Based on the need for coordinated public health measures required to mitigate, contain and then end the Ebola outbreak, the African Union established the African Centers for Disease Control and Prevention in 2017. The mandate given to the ACDC was to become a continental entity for disease prevention, surveillance and response.

The first major step the ACDC took in 2017 was to establish a formal working relationship with the World Health Organization to coordinate their efforts. The director of the ACDC was designated as a WHO special envoy.

How they work together can be seen in the weekly webinars that the ACDC has been running. The webinars for doctors and nurses concentrate on how to diagnose, manage and treat COVID-19 patients, and they feature practical advice on how to overcome the problems produced by extreme poverty. WHO specialists point out that it is possible to contain and mitigate COVID-19.

For example, in Sudan, where many families can’t afford to buy the soap and water needed to wash your hands, 20 portable handwashing facilities are now accessible in seven locations in the Sudanese capital as part of the emergency response to COVID-19. Kigali, capital of Rwanda, has a similar program, and since the ACDC has promoted this idea, it is likely to spread further.

Along with the youthfulness of its population, Africa’s deep poverty is going to play a major role in its response to COVID-19.

There are approximately 2,000 ventilators in Africa for its 1.3 billion people. Somalia’s health ministry still doesn’t have a single one. The Central African Republic has three. South Sudan, four. Liberia, five. Nigeria, with a population two-thirds that of the United States, has fewer than 100. Ten African countries have none. For comparison, the United States has 170,000 ventilators — and needs more — for 330 million people.

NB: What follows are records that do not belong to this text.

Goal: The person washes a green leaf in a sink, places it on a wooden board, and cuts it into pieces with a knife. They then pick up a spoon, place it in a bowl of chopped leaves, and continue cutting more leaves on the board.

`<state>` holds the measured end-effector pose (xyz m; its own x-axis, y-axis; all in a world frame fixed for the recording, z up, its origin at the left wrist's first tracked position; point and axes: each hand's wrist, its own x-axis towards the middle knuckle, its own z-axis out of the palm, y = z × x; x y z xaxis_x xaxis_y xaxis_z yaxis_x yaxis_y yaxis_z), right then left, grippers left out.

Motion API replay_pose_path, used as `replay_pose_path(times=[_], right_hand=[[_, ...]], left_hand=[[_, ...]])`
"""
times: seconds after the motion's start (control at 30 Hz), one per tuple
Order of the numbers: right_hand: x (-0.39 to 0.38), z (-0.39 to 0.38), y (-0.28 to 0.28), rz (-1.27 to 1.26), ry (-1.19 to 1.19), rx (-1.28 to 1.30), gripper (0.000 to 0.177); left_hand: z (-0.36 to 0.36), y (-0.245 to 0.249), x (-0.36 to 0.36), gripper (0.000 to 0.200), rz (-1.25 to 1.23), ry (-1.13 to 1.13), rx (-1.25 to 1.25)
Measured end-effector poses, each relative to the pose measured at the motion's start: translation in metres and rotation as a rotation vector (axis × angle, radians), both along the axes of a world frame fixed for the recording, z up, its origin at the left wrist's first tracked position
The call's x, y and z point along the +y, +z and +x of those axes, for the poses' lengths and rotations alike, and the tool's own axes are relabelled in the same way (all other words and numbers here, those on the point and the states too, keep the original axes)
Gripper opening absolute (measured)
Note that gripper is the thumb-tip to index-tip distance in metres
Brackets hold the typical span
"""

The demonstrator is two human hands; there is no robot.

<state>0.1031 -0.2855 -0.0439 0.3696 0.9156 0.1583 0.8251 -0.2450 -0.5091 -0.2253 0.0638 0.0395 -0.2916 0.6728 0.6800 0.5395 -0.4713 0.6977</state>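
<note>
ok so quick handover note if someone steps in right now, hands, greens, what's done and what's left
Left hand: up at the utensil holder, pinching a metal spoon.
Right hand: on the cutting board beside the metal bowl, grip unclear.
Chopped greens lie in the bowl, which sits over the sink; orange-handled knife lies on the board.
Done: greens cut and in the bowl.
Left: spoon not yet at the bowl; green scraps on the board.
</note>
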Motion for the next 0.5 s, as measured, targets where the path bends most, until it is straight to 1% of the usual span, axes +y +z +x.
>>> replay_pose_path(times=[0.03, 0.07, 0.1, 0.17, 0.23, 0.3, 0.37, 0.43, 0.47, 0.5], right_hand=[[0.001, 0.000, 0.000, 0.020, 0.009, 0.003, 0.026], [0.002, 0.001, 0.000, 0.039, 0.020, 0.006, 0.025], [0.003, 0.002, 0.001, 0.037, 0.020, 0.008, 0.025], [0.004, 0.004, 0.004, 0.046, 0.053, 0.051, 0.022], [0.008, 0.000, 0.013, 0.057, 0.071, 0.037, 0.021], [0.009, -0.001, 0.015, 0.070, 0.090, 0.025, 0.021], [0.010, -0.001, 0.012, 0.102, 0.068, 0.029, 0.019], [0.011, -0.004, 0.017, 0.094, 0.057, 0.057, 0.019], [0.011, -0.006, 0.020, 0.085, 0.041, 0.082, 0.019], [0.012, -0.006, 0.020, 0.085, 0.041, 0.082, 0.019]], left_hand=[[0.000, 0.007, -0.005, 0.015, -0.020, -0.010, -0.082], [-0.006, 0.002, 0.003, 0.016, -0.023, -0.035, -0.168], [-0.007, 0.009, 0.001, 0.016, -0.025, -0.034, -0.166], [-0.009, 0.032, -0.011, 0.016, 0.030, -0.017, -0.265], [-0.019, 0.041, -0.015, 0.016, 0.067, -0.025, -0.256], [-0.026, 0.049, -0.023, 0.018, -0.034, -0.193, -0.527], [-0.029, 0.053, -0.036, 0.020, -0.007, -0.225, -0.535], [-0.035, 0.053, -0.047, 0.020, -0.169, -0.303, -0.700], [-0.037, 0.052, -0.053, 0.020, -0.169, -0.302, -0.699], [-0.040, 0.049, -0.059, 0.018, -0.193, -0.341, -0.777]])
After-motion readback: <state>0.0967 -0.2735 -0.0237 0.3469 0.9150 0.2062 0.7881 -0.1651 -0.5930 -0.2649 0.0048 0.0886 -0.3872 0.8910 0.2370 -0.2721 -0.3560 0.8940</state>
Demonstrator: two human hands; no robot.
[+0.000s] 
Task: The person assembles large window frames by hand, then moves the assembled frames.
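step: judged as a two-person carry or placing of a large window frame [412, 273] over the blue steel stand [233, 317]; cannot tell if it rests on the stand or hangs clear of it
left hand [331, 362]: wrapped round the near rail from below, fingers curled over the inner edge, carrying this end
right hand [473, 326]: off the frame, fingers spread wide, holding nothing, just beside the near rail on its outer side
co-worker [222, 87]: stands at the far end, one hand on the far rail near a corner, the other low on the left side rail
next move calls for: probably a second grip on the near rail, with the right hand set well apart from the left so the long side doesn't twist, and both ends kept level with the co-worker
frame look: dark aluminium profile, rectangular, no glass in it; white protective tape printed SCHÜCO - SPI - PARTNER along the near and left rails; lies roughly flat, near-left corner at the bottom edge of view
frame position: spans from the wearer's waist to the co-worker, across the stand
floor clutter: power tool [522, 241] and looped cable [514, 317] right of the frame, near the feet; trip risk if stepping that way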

While ventilators can play a role in saving the sickest patients, supplies of oxygen, tubes and personal protective equipment are also essential.

U.S. withdrawal from WHO

Dr. Matshidiso Moeti, director for WHO’s Africa region, sees both a financial and political aspect to President Trump’s suspension of funds the United States gives to WHO, which amount to 15 percent of its budget.

Moeti spoke to a media conference on COVID-19 in Africa, which was covered by Reuters News on April 16. WHO in Africa, according to Moeti, is not only working to improve patient care and reduce fatalities for COVID-19 patients, it is also working on other killers like polio, AIDS and malaria. “The impact, potentially, of this decision will be quite significant on areas such as polio eradication,” she said, just when Africa was close to being declared polio-free.

China, in the midst of its hard but successful fight against the epidemic domestically, has sent planeloads of essential supplies to almost all the members of the AU, some being financed by China’s Jack Ma Foundation. Chinese Foreign Minister Wang Yi has promised to continue to provide materials that Africa needs, to share its antipandemic experience and to send medical experts.

Cuba, which has been under U.S. sanctions for over 60 years, recently sent a contingent of 250 medical practitioners, mainly doctors, to Angola, a country whose connection to Cuba matured in their common armed struggle against the racist apartheid regime then ruling South Africa in the 1970s and 1980s.

WHO Director-General Tedros Ghebreyesus has organized solidarity flights from Addis Ababa, Ethiopia, to distribute essential medical supplies. The flights are  a joint initiative of the AU, the U.N. Food and Agriculture Organization and  WHO. The governments of the United Arab Emirates and Ethiopia finance the flights.

If the Trump administration had not cut funds to WHO in an attempt to find a scapegoat for his own disastrous errors, this international solidarity would be saving even more lives.